There is no concept of "speed" in C. That's an attribute introduced by implementations. There are fast implementations (or rather, implementations that produce fast code, in the case of "compilers") and slow implementations (or implementations that produce slow code).
Either way, this is unlikely to be a significant bottleneck. Produce a program that solves a useful program, profile it to determine the most significant bottlenecks and work on optimising those.
Before you optimize this, make sure what you have really does reduce execution speed noticeably. In an i/o function there's usually a lot of other stuff going on (checking if buffer space is free, calculating buffer offsets, informing hardware data is available, being interrupted while data is actually transmitted to hardware, etc.) that would make a single extra if/else inconsequential.
In most cases your first block should be fine.
In comments you mention maybe needing to extend this structure to multiple putch() functions.
Maybe try
enum PUTCH { sel_putch_a, sel_putch_b, ... };
enum PUTCH putch_select;
void putch(char c) {
switch(putch_select) {
case sel_putch_a : putch_a(c); break;
case sel_putch_b : putch_b(c); break;
/* ... */
}
}
The compiler should be able to optimize the switch statement to a simple computation and a goto. If the putch_<n> functions are inlineable, this doesn't even cost an extra call/return.
The solution using a pointer-to-function in another answer is more flexible in terms of being able to change the available putch functions on the fly, or define them in other files (for example, if you're writing a library or framework to be used by others), but it does require an extra call/return overhead (compared to the simple case of just defining a single putch function).

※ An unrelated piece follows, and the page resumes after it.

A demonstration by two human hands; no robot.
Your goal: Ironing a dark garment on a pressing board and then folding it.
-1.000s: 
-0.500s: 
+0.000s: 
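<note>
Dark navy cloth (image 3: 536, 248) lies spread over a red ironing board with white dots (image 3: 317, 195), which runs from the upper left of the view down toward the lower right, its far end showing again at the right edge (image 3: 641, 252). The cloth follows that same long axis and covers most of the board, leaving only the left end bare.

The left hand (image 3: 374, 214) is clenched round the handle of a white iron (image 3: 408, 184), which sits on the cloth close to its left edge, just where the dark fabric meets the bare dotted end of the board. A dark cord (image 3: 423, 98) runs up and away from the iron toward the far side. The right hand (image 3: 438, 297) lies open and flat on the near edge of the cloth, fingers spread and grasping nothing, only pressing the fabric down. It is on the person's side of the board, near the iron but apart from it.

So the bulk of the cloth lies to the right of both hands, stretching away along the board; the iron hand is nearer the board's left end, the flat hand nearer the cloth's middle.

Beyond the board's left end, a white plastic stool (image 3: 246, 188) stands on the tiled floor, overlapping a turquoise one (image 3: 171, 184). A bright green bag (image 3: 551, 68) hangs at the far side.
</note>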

Set a function pointer to a static address

I'm injecting a DLL into another process and want to call a function that is in that binary based on it's address (0x54315).
How can I actually declare a function, and then set it to this address?
#define FUNC 0x54315
void *myFuncPtr;
int main()
{
myFuncPtr = FUNC; // pretty sure this isn't how
myFuncPtr(); // call it?
}
The existing answers work, but you don't even need a variable for the function pointer. You can just do:
#define myfunc ((void (*)(void))0x54315)
and then call it as myfunc() just like you would an ordinary function. Note that you should change the type in the cast to match the actual argument and return types of the function.

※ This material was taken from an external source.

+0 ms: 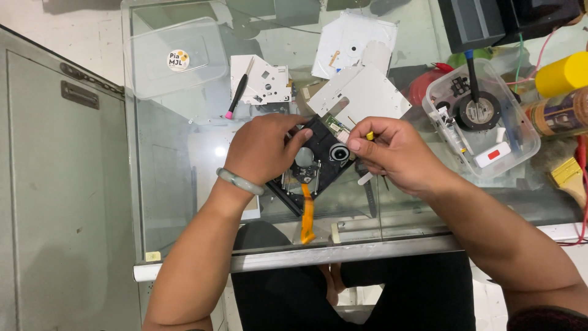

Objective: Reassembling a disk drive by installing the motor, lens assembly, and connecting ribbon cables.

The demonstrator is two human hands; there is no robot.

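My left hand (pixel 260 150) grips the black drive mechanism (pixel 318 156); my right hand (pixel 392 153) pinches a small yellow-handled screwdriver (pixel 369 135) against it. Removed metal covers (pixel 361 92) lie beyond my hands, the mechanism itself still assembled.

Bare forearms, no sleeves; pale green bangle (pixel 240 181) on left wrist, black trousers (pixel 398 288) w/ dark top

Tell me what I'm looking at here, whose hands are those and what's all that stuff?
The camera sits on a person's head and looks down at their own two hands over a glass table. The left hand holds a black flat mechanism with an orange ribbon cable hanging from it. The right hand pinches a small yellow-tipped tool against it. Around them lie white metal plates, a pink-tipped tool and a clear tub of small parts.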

You need to define myFuncPtr as a function pointer, a void* isn't callable.
Best to use a typedef for that:
typedef void (*funptr)(void);
funprt myFuncPtr;
(Assuming your function takes nothing and returns nothing.)

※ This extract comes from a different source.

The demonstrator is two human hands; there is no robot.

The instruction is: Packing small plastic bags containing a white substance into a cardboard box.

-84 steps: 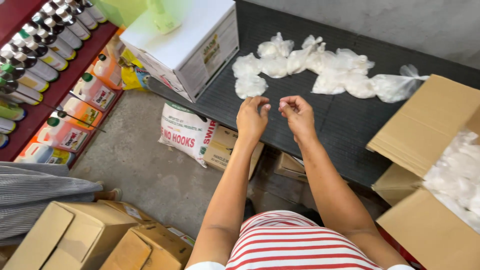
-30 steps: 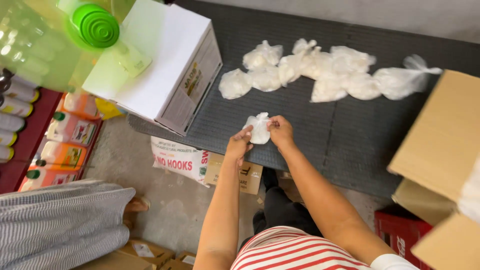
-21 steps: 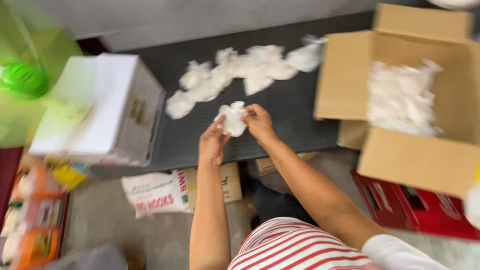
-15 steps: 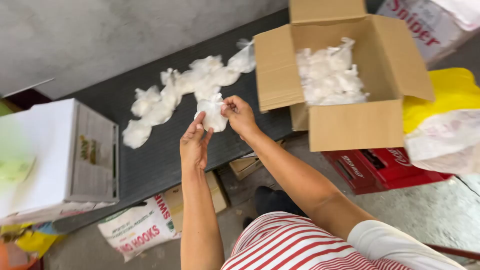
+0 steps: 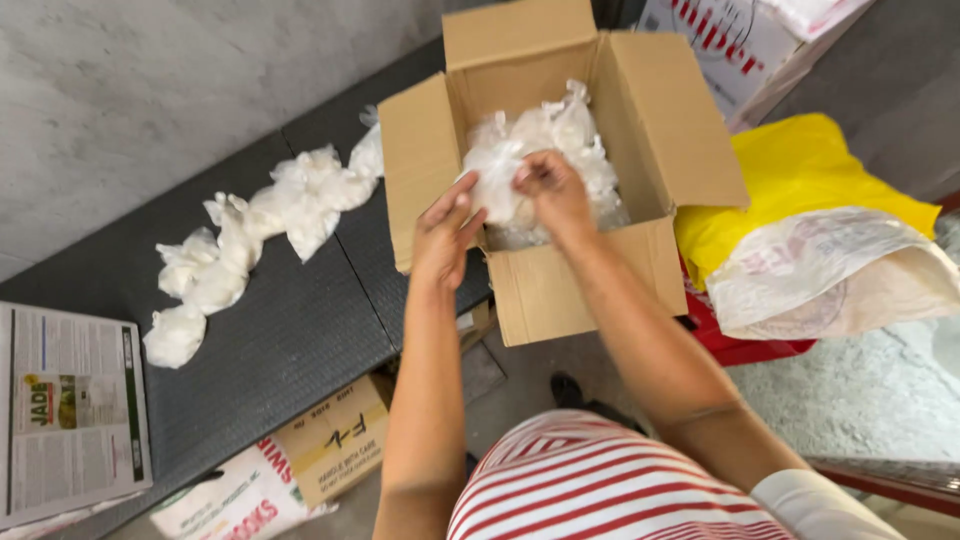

Then you'll get a warning on the assignment - use a type cast to "silence" it, since this is indeed what you need to do.
You're pretty much on your own with this though, if the signature doesn't match, the calling convention is wrong, or the address is wrong, the compiler cannot validate anything and you get to pick up the pieces.
Your code should work once the syntax is corrected to actually be a function pointer. I failed to read it properly for my first version of this answer. Sorry.
As stated by Mat, the proper syntax for a function pointer would be:
void (*myFuncPtr)(void) = (void (*)(void)) FUNC;
This is often simplified by using a typedef since the C function pointer syntax is somewhat convoluted.
Also, you're must be really sure the function to be called is at that same exact address every time your injected DLL runs. I'm not sure how you can be sure of that, though ...
Also, you would need to pay attention to the calling conventions and any arguments the function at FUNC might be expecting, since if you get that wrong you will likely end up with stack corruption.